Here's for September: integrating the synthetic with the real. Create something, or someone, in a modeling or a drawing app. Then use PS to integrate it with a photo. Use Vue, Poser...I don't care, but the finished image should be plausible.
Here's my example: the milking stool is a photo, but the cow's fake (I'm kidding).
The sky's from Vue, no? [shhh] Love the reflections!
Yep! It's just one of the stock preset skies from Vue with the remade water. The original photo is one of the old stock images which used to ship with Photoshop, maybe still does. The dog was a stock model shipped with ModelShop, Digital Element's plugin to bring 3D models directly into PS.
I'm afraid I just used stock effects this month as I've had a major computer setback...My main monitor has apparently given up the ghost and a new one hasn't arrived. My old LaCie Blue ll, while a good monitor in it's day is just too hard on the eyes. I've been spoiled by large LCDs.

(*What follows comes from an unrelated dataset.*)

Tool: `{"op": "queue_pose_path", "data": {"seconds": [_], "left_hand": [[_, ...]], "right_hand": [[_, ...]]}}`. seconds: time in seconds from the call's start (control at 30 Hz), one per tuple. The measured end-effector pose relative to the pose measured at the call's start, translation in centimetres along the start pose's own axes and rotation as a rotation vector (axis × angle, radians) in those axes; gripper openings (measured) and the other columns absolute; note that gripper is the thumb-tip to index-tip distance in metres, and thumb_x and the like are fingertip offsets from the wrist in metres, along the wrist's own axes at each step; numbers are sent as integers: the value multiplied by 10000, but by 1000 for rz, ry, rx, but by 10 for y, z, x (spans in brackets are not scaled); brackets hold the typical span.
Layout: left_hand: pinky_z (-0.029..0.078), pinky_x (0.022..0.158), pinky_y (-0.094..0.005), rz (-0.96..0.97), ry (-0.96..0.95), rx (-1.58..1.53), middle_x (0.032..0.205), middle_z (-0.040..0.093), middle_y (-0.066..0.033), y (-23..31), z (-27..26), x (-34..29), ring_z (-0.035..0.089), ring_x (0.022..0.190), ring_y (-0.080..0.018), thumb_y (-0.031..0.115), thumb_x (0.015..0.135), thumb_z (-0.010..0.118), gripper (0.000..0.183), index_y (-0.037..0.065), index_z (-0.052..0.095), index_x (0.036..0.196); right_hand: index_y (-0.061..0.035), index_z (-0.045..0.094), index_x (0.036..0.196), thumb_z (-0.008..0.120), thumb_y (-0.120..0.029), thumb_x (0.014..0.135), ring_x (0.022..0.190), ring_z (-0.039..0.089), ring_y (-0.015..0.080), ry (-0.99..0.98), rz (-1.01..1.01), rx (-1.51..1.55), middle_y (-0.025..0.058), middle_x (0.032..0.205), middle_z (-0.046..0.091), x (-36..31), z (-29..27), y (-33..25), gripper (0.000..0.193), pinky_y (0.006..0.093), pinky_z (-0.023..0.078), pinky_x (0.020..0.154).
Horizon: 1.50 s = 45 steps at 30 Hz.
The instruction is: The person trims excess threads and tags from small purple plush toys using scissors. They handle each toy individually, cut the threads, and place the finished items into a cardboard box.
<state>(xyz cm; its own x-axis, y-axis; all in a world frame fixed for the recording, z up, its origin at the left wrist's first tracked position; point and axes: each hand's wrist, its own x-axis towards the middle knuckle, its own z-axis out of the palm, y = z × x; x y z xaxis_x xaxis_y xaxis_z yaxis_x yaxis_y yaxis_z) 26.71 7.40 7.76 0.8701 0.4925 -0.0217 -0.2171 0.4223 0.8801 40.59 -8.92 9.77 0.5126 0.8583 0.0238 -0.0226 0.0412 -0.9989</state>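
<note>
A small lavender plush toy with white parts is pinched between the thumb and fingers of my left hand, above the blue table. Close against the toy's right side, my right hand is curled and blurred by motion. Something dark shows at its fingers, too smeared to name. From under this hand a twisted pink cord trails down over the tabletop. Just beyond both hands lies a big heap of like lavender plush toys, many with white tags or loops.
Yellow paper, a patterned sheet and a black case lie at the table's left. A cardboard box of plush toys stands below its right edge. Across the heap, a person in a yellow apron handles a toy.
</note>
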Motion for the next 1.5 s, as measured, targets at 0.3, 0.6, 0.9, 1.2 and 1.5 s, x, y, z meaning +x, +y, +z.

I can use any monitor as I put an ATI 9800 Pro in my main computer about six or eight months ago. My main monitor for the last 5 years has been an Apple Cinema Display 22" which just up and quit a couple of days ago. I've replaced the backlights once and have a considerable familiarity with the innards so I opened it up to see if there might be any observable issue...nope. I've checked the power train as well as I can with a simple multimeter and it seems OK so I have a tech support inquiry into an LCD repair place to see if replacing the inverter will possibly solve the issue. (I could do that myself.)
In the meantime, I did some serious price comparison shopping and ordered a Dell UltraSharp 2005FPW 20.1-inch Wide Aspect Flat Panel LCD. Shipped and tax was about $600, a real deal. There is a proverbial silver lining as I've had an interest to compare the Dell against my rather extensive experience with Apple displays. If it looks good, I think I'll try and fix the old ACD and maybe find someone who could use it cheap and get a Dell 24". In any event, I'll have my monitor issue covered for the time being when the Dell arrives next Tuesday. Eventually it will become my PC monitor.
Thanks for asking...I've wanted to complain (whine) publicly!
Hats off to you!? 8))I believe you'll surely take 1st prize this month (NOT to discourage other submissions!).
I've not tried the Mesh feature in Illustrator, but I'm game now.
By way of example, pardon me for fussing with your post, I'd like to offer a pointer or two for grafting photos into other scenes, real or modeled/illustrated:
? The camera angles need to match. NitroButler's submission had no background for reference, so this is okay. I added scenery to the picture to first contextualize it (distracting the viewer a tad), and then to add depth. I feathered a rectangular selection, then Gaussian blurred it to de-emphasize the background and to force a little depth. I used Carrera to build the living room (clouds were added in PS with Digital Elements' Aurora 2 plug-in); it's a good idea to model and render different settings at different angles w/ different lighting for future needs.
? The lighting needs to match. Maria was just a tinch paler than the chair illustration, so I selected her (the Path tools in PS are essential to learn; anyone want me to post a tutorial?), and then ran some Levels. I did the same with the background.
? The shadows need to match. Maria's chair had a slight drop shadow, but needed a cast (perspective) shadow. I saved Maria+chair w/ transparency as a png, imported it to Xara, then simply added the cast shadow with the shadow tool, which is wonderful because it blurs the shadow progressively as perspective diminishes...but the same could be done with a little more work, manually, in PS.
? I also defringed my selection on Maria+chair, then used the Blur tool to further the integration of the foreground and background.
But the bottom line is that Nitro built a plausible image, daring to use an illustration software as opposed to a modeler/render.